We offer a compelling alternative to both complex RDBMS Full-Text Search and high-overhead enterprise engines like Elasticsearch. Our value proposition is defined by three core principles:

1. Ultra-Lightweight (Minimal Footprint)

Feather's architecture is built to maximize resource efficiency and challenge the memory overhead of traditional solutions.

  • Lowest Memory Footprint: We achieve aggressive memory savings through byte-level file format optimization and compact internal data structures, making Feather ideal for small servers, single-instance deployments, and resource-constrained environments.
  • Optimal Resource Usage: The engine is meticulously designed to minimize JVM Garbage Collection (GC) load, ensuring stable, low-latency performance without requiring dedicated system resources.

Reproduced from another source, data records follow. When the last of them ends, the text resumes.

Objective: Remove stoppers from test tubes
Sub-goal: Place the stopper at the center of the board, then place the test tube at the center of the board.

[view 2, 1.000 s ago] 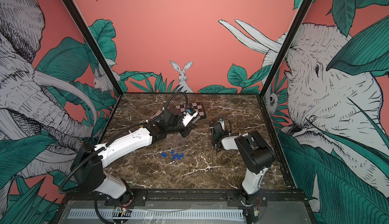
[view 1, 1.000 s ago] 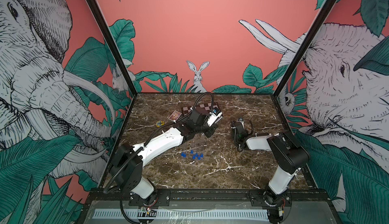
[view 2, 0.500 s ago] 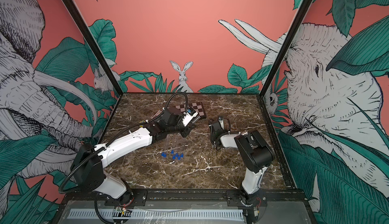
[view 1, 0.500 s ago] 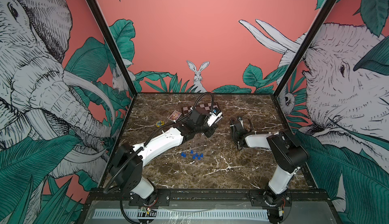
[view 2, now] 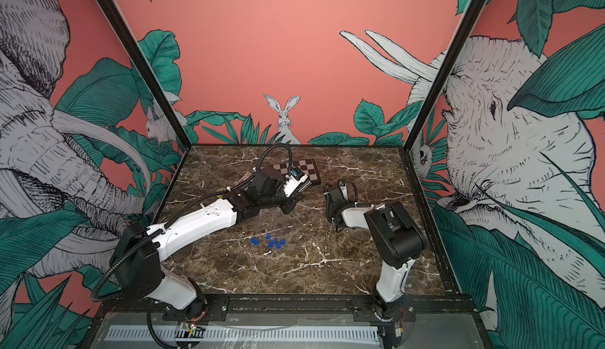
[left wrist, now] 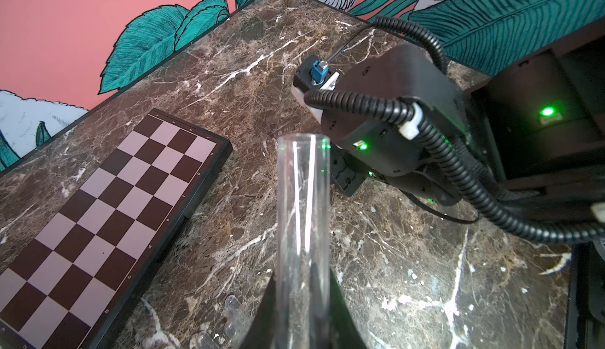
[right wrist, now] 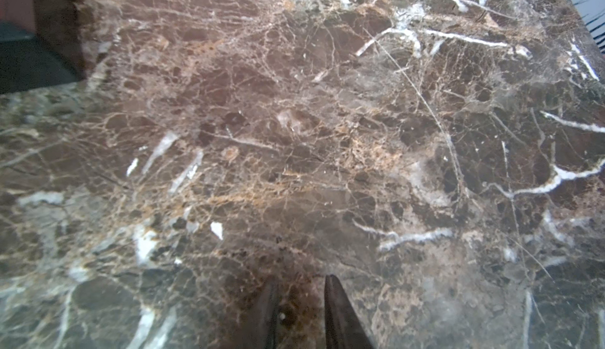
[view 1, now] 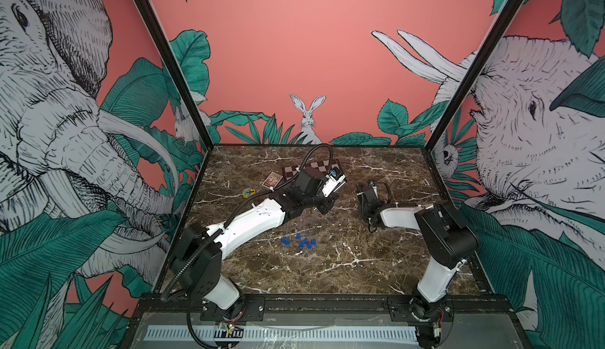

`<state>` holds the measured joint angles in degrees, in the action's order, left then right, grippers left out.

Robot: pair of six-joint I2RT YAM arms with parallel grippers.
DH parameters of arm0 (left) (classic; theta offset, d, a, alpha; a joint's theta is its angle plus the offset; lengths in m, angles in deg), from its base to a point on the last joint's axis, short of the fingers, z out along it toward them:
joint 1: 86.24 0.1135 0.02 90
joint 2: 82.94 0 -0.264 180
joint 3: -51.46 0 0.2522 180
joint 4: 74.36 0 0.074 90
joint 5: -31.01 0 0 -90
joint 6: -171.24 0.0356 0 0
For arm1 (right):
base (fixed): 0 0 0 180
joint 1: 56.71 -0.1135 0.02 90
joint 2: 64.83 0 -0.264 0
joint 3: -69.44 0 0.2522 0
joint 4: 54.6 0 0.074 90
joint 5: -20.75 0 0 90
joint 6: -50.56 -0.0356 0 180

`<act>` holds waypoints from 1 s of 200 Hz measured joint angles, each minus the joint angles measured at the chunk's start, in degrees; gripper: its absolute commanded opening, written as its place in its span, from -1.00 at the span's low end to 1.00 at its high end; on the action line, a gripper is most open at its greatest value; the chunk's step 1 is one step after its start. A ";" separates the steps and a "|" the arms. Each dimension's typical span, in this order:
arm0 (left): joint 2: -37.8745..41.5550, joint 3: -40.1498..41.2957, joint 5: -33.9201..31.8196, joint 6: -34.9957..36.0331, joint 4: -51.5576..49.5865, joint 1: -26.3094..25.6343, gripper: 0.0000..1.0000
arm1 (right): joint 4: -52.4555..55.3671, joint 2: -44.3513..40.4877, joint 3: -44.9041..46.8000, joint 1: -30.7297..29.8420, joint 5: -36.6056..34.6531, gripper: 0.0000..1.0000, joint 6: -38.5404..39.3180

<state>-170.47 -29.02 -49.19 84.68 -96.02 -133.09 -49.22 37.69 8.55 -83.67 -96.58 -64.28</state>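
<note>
My left gripper (left wrist: 302,298) is shut on a clear test tube (left wrist: 302,200). The tube's open mouth points away from the wrist and has no stopper in it. Round ends of other test tubes (left wrist: 233,306) lie on the marble beside the jaws. In both top views several blue stoppers (view 1: 302,242) (view 2: 270,243) lie loose in a cluster in front of the left wrist. Faint streaks of test tubes (view 2: 265,220) show just behind them. My right gripper (right wrist: 301,298) hangs close over bare marble, its fingers (right wrist: 334,308) slightly apart with nothing between them.
A chessboard (view 1: 316,168) (left wrist: 114,216) lies at the back centre, partly under the left wrist. A small card (view 1: 273,179) and a yellow toy piece (view 1: 248,192) lie to its left. The right arm's wrist (view 1: 368,196) stands a short way right of the left gripper.
The right wrist has shifted slightly toward the back. The left arm and the stopper cluster have not moved.
</note>
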 measured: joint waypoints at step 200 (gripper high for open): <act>-27.30 -20.37 -11.04 -17.51 2.27 -10.99 -1.00 | 28.30 -46.31 -10.91 14.40 -3.37 -0.12 3.45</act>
<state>-197.77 -49.39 -60.23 67.17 -93.75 -144.09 -20.92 -8.62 -2.36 -69.27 -99.95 -60.83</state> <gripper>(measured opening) 0.164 0.440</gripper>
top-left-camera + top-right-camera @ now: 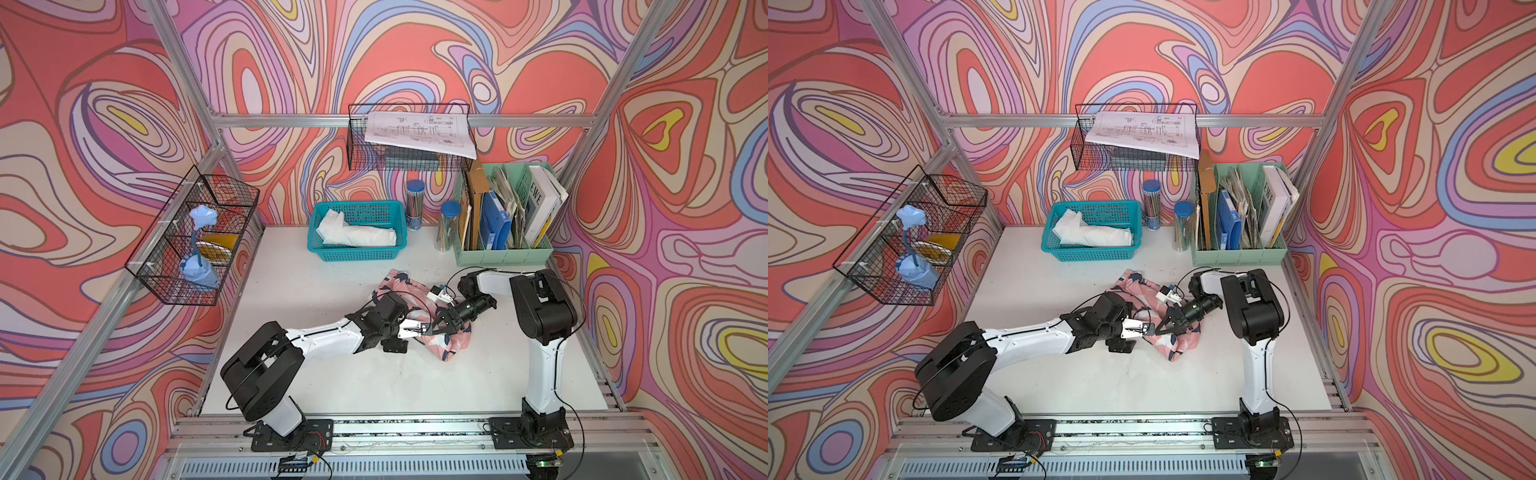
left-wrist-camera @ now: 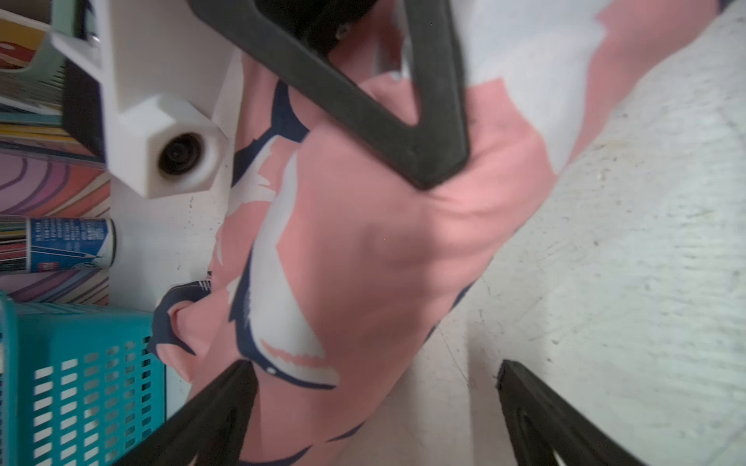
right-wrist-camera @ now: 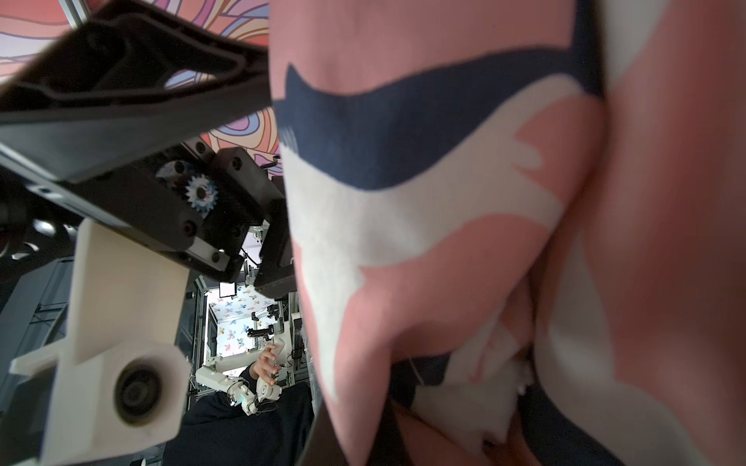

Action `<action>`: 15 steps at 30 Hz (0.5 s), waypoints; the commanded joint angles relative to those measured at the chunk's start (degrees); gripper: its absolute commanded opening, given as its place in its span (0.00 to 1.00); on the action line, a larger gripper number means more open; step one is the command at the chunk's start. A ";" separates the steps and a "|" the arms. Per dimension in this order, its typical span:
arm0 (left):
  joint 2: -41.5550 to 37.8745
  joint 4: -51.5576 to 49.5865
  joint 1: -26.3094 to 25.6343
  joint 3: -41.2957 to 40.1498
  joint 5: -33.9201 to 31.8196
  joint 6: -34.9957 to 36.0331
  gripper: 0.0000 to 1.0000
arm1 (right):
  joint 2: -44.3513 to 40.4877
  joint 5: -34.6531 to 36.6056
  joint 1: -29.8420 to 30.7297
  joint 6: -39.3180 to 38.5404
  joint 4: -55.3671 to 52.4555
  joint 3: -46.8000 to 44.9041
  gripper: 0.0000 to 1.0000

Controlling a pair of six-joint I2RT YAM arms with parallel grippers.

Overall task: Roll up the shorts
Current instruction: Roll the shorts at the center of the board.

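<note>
A white tabletop [image 1: 374, 382] sits inside swirl-patterned walls. The shorts [image 1: 453, 347] lie crumpled near its middle, in front of the teal basket [image 1: 357, 251], with both arms reaching over them. The left gripper [image 2: 373, 365] has its jaws spread wide, one side above the pink fabric, the other above bare tabletop, gripping nothing. The right gripper [image 2: 434, 177] has its jaws pressed together, pinching a puckered fold of the shorts.
</note>
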 commanded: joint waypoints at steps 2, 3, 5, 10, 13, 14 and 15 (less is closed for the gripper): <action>0.56 7.91 -0.21 -2.50 -1.23 1.95 0.99 | 0.21 0.09 -0.18 -0.37 0.77 -0.08 0.00; 0.62 7.93 -0.25 -2.61 -1.33 2.07 0.98 | 0.34 0.09 -0.19 -0.37 0.64 0.02 0.00; 0.99 7.62 -0.22 -2.48 -1.02 2.01 0.98 | 0.67 0.09 -0.18 -0.77 0.27 0.29 0.00; 3.53 6.26 -0.20 -1.78 -0.37 2.24 0.99 | 0.98 -0.26 -0.22 -1.89 -0.61 0.56 0.00; 4.85 6.46 -0.23 -1.48 -0.32 2.53 0.98 | 0.96 -0.13 -0.18 -2.36 -0.81 0.51 0.00; 5.35 6.44 -0.27 -1.32 -0.31 2.61 0.99 | 1.04 -0.07 -0.18 -2.39 -0.78 0.50 0.00; 5.71 6.44 -0.23 -1.23 -0.25 2.58 0.98 | 0.96 -0.10 -0.21 -2.49 -0.89 0.50 0.00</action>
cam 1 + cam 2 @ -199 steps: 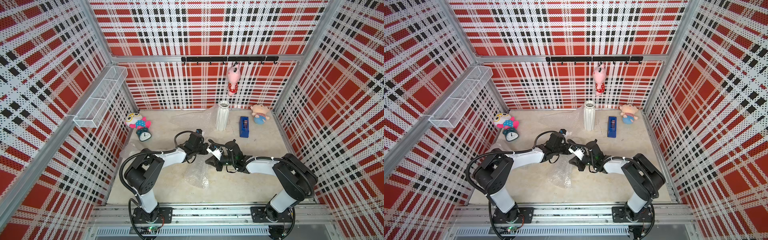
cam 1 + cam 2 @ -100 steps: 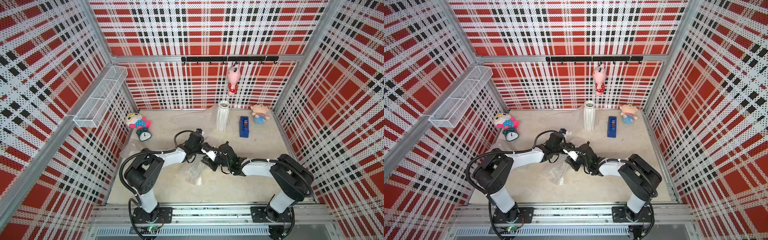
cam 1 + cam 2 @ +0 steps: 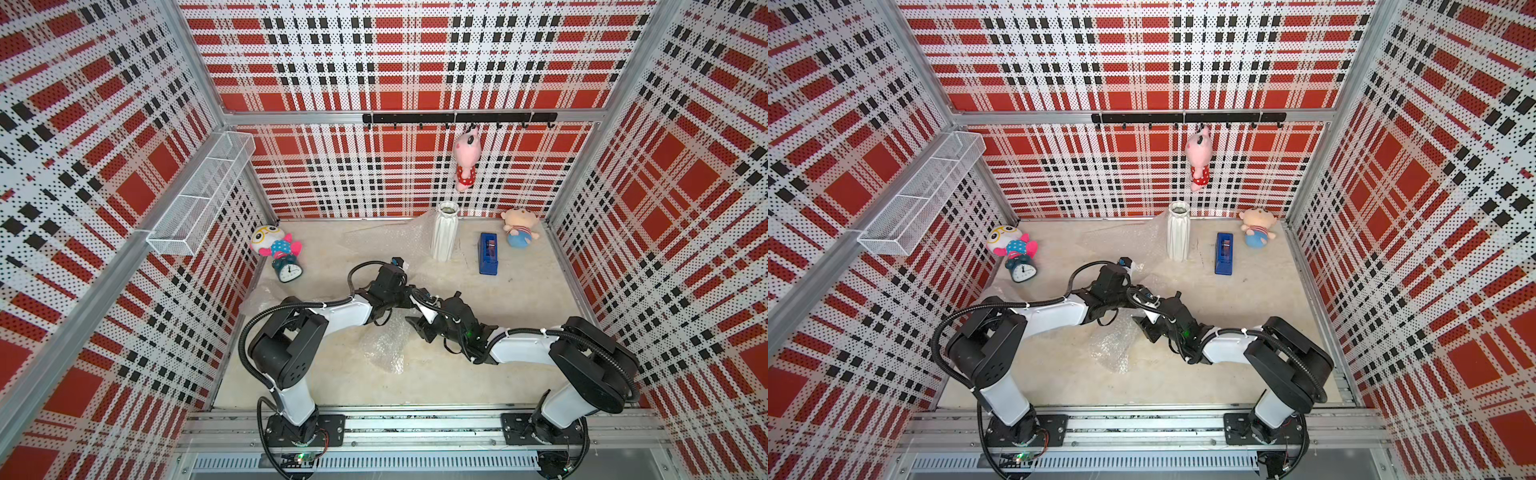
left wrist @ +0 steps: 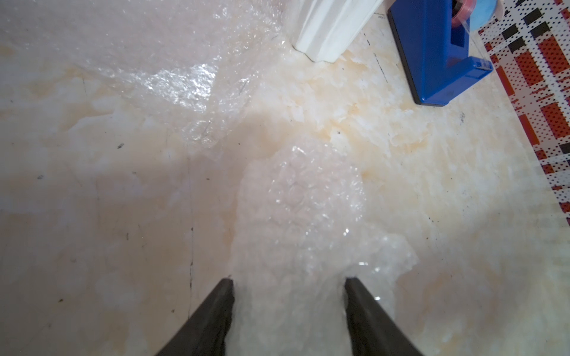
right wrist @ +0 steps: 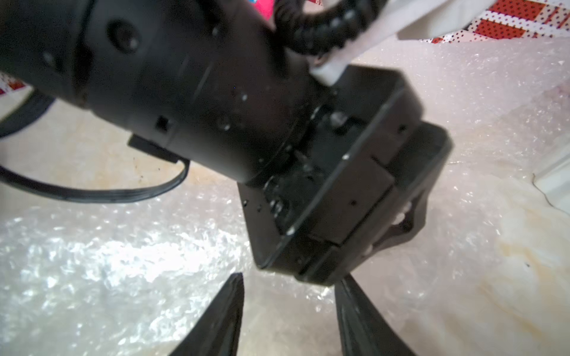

2. Simplicity & Developer Experience (Zero-Friction DX)

We eliminate the operational complexity of large search systems, allowing developers to focus purely on application logic.

  • Zero-Configuration: Start using Feather instantly with no external dependencies, setup files, or complex tuning.
  • Intuitive API & Integrability: Feather can be used flexibly—either integrated directly as a single JAR file for local access, or deployed as a lightweight server to provide remote access via simple HTTP/REST communication for easy integration with simple services

3. Search & Document Integration (Specialized Power)

Feather unifies storage and retrieval, offering a specialized, powerful solution that removes the need for RDB knowledge.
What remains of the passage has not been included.